Exercise requirements: Return the data below exactly, please, but drop the pictures.

Data excerpt:
.....
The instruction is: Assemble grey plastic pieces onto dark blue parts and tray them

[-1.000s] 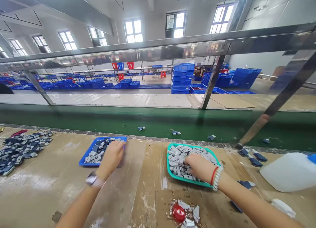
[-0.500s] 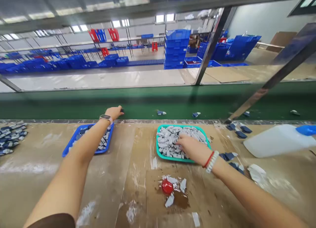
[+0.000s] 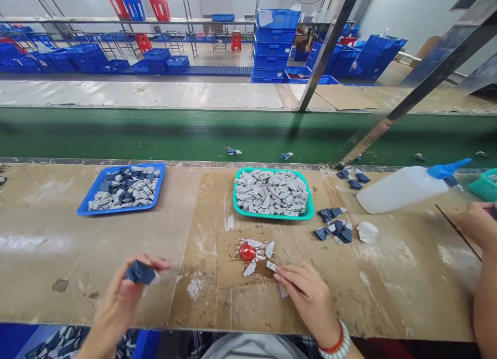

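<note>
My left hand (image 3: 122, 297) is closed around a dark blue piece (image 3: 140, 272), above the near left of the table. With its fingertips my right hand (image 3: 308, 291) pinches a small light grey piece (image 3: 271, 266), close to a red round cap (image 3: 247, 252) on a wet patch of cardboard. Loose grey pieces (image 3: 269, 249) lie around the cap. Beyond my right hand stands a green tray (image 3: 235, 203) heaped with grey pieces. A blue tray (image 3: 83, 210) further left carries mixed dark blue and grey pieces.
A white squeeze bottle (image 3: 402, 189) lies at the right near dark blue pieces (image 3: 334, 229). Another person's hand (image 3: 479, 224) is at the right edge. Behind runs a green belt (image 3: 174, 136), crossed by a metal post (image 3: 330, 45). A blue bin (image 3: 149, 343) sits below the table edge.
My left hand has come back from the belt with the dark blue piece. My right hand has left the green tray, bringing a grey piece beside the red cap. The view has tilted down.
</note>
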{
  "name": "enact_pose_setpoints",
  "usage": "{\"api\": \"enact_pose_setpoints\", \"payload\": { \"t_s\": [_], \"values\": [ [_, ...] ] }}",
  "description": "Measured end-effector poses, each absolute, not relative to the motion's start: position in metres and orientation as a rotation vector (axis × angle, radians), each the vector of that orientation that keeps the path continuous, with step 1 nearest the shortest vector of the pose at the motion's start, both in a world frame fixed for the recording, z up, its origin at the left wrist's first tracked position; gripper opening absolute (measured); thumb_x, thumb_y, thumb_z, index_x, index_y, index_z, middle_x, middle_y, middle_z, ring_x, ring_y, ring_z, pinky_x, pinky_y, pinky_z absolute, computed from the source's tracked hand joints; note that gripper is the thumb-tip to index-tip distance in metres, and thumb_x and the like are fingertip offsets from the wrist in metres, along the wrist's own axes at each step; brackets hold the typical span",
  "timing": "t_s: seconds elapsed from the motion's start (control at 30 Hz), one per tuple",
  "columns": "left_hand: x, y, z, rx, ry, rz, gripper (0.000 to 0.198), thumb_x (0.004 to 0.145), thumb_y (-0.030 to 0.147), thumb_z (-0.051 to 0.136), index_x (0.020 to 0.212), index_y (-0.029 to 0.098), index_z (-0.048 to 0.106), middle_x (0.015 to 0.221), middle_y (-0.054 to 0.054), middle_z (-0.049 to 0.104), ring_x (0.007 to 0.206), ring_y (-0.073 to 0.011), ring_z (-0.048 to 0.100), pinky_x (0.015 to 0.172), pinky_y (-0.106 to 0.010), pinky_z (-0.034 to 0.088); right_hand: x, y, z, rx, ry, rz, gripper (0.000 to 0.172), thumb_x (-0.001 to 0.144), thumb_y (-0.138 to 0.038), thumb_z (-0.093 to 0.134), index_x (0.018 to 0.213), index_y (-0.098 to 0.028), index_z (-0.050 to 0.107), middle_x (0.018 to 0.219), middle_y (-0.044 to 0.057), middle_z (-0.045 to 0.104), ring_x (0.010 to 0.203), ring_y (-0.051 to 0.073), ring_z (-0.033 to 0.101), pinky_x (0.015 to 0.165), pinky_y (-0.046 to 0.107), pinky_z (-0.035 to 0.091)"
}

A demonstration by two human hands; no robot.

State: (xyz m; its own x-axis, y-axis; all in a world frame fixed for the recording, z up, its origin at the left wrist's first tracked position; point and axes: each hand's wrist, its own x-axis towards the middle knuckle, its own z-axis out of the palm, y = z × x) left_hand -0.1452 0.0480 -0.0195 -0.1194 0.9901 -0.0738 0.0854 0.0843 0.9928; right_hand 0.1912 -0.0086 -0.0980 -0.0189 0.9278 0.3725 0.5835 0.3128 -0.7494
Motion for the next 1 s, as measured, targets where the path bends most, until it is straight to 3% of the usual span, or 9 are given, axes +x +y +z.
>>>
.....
Problem solution:
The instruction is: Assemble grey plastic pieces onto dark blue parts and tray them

[-1.000s] 
[-0.500s] 
[+0.000s] 

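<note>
My left hand (image 3: 122, 297) is closed around a dark blue piece (image 3: 140, 272), above the near left of the table. With its fingertips my right hand (image 3: 308, 291) pinches a small light grey piece (image 3: 271, 266), close to a red round cap (image 3: 247, 252) on a wet patch of cardboard. Loose grey pieces (image 3: 269, 249) lie around the cap. Beyond my right hand stands a green tray (image 3: 235, 203) heaped with grey pieces. A blue tray (image 3: 83, 210) further left carries mixed dark blue and grey pieces.
A white squeeze bottle (image 3: 402, 189) lies at the right near dark blue pieces (image 3: 334, 229). Another person's hand (image 3: 479, 224) is at the right edge. Behind runs a green belt (image 3: 174, 136), crossed by a metal post (image 3: 330, 45). A blue bin (image 3: 149, 343) sits below the table edge.
My left hand has come back from the belt with the dark blue piece. My right hand has left the green tray, bringing a grey piece beside the red cap. The view has tilted down.
</note>
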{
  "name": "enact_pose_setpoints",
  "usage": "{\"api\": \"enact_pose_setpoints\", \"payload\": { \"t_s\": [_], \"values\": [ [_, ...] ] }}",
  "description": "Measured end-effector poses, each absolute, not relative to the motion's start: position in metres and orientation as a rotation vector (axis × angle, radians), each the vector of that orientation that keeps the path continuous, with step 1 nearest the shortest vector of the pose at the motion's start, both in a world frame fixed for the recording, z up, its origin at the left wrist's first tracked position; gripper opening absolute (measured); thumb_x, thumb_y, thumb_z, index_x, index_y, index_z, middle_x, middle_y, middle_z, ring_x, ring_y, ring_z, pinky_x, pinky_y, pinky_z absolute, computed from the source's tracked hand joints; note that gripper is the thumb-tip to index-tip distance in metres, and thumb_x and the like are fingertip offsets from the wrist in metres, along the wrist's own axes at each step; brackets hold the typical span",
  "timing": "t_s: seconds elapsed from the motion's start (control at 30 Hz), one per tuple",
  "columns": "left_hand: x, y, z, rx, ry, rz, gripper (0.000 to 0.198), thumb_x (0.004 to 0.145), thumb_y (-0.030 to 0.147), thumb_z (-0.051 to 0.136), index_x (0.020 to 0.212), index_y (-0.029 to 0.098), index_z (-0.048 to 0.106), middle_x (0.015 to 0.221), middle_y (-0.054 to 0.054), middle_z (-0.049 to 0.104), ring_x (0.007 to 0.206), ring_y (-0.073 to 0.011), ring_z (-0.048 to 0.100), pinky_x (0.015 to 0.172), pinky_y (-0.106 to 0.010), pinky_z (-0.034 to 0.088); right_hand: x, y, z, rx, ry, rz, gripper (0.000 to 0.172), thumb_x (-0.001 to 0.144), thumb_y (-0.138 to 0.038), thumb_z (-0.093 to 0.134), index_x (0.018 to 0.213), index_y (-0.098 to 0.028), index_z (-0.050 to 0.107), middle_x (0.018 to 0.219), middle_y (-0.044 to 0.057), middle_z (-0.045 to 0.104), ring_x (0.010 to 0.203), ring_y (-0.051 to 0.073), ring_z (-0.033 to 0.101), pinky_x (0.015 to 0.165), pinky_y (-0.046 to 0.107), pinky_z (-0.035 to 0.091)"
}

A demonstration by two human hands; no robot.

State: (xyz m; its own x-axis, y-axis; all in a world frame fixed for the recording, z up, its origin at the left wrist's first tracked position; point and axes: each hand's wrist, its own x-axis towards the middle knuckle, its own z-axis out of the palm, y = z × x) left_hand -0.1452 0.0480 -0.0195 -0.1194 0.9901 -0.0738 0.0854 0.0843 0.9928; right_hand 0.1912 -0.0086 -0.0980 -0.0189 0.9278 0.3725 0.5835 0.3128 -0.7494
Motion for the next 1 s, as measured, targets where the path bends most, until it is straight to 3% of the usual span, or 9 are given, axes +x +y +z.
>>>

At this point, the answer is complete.